We didn’t really discuss the API the compiler will expose. There has been a lot of talk about queries, but we’re basically just talking about a regular API.

I expect the API will be roughly similar to that presented by the rls-analysis crate (at least the informational parts, see https://github.com/nrc/rls- analysis/blob/master/src/lib.rs#L253-L493). I expect the compiler API might be a bit lower level and rls-analysis could do some post-processing. The expectation is that clients would not have to store any data, do cross-referencing, or make multiple queries for typical IDE functionality. However, it might take a few calls to get the required data (e.g., for a hover, we might call one function to go from a span to the id of the definition, and a second function to go from that id to something like a Def which includes the type (by id), and a third call to get a string representation of the type, however, ‘find all refs’ would be similar, it wouldn’t need O(n) calls).

Some areas which need improvement to make this work:

  • spans
  • Ids (probably in the RLS, rather than the compiler)
  • metadata - need detailed info about function bodies of dependent crates

The rls-analysis crate would end up being mostly a thin wrapper around the compiler’s API and could perhaps disappear altogether.
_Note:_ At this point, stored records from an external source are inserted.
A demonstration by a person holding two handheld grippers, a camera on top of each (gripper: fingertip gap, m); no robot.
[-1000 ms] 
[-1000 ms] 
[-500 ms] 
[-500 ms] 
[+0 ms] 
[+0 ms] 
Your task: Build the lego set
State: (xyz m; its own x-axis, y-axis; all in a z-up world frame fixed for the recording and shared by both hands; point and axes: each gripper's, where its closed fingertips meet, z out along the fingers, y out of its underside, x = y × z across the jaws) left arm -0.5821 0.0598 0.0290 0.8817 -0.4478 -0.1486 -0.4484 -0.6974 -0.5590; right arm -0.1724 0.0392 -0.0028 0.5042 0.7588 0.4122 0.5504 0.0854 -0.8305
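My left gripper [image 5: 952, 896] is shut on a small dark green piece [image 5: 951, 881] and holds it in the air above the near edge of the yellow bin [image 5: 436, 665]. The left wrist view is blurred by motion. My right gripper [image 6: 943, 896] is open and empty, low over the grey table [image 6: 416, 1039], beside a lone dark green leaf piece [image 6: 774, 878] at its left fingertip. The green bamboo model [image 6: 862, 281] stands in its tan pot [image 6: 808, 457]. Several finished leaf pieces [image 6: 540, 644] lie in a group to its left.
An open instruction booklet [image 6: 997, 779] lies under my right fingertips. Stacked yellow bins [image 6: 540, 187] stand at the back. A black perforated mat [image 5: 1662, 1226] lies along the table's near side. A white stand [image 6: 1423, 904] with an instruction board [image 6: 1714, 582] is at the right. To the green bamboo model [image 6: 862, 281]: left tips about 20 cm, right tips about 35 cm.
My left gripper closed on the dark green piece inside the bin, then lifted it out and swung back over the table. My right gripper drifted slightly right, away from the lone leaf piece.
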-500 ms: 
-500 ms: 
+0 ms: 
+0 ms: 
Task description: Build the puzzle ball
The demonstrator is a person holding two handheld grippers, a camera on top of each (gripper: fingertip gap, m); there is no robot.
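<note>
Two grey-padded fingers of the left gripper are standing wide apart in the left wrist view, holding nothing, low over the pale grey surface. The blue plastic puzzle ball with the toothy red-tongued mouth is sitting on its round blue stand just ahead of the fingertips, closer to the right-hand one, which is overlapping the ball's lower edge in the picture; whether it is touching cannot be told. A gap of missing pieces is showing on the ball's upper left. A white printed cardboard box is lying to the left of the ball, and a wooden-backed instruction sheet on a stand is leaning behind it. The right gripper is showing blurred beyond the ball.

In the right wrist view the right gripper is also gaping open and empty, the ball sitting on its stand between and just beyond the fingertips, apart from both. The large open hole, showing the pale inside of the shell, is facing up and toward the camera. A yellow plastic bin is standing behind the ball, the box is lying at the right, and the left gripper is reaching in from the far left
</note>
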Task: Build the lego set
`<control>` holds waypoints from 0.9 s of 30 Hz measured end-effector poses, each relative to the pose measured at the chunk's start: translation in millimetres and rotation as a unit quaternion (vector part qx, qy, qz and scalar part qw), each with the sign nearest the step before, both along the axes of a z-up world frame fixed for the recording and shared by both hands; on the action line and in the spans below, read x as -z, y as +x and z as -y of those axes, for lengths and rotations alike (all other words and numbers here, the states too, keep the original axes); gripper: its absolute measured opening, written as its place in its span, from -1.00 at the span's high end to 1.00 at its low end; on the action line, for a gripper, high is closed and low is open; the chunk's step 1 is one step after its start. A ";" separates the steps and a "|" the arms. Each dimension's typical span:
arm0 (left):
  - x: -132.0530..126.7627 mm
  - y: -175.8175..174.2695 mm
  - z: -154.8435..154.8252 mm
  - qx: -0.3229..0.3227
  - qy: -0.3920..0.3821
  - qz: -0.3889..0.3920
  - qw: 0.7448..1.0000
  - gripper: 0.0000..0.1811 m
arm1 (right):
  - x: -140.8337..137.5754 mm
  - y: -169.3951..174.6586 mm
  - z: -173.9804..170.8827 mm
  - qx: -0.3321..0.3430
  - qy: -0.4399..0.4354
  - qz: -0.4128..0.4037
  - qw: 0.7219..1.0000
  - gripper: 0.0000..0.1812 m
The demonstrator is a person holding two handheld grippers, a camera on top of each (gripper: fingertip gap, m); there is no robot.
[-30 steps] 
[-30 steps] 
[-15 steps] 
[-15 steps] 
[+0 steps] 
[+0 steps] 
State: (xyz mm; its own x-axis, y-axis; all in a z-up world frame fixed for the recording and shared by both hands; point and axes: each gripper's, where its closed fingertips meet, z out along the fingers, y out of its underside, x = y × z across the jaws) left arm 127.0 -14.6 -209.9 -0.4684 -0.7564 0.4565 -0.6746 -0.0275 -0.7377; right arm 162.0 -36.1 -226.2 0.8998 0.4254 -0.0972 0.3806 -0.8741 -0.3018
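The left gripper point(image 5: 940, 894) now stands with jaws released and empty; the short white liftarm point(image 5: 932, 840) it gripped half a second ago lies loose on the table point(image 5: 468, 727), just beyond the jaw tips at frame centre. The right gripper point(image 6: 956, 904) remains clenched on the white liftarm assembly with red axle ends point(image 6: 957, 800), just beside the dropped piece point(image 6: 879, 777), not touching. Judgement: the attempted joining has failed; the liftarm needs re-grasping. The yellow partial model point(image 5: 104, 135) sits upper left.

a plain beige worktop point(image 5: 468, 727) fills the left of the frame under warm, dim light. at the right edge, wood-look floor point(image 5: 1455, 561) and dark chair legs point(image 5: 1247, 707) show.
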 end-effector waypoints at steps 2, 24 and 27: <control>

It’s not clear whether a new API should be fresh or an evolution save-analysis. Or if there is a place for both a new API and save-analysis (I suspect not, in the long term)

short-term

Things we could now, or in parallel with the incremental compilation work.

new APIs

  • Compiler backed code completion
  • Auto-imports

Would be useful to experiment with now. Not sure where best to put this stuff - save-analysis or somewhere new.

compilation model

We would need to add a way to make callbacks after compilation, this should fit easily into the compiler driver API. I think the other changes could be done sooner rather than later, not sure if it is worth prioritising.

porting APIs

I think it might be useful to start experimenting with the new API. I’d be keen to get a sense of how well something like ‘find all refs’ will work in the new system.

changes to save-analysis

librustc_save_analysis has a bunch of technical debt, mostly in the form of code which is not really used. We could reduce the surface area of save_analysis by removing stuff which is not used by the RLS or might potentially be used by Rustdoc. That should hopefully reduce some of the friction when making changes to the rest of the compiler.

Outstanding questions

  • need to profile to ensure that ‘find all refs’ and other operations which require cross-referencing can be done fast enough without pre-cross-referencing data.
  • are we happy to expand crate metadata so that the compiler has info about function bodies of dep crates? What work needs to be done there?
  • querying while compilation is in progress
    • will compilation be fast enough that we don’t care?
    • if not, will we provide a way to query old data while a new compilation is running? Seems like this could be done by running multiple compiler sessions with slightly different inputs, managed by the RLS.

#9

Another thing that occurred to me is what to do about the std libs (and closed source libs). Save-analysis currently supports API-only dumps of data that are built in the CI and can be installed by Rustup. Under the model I proposed above that would not be necessary. However, I think it would mean crate metadata and thus the Rust distro would get a little larger.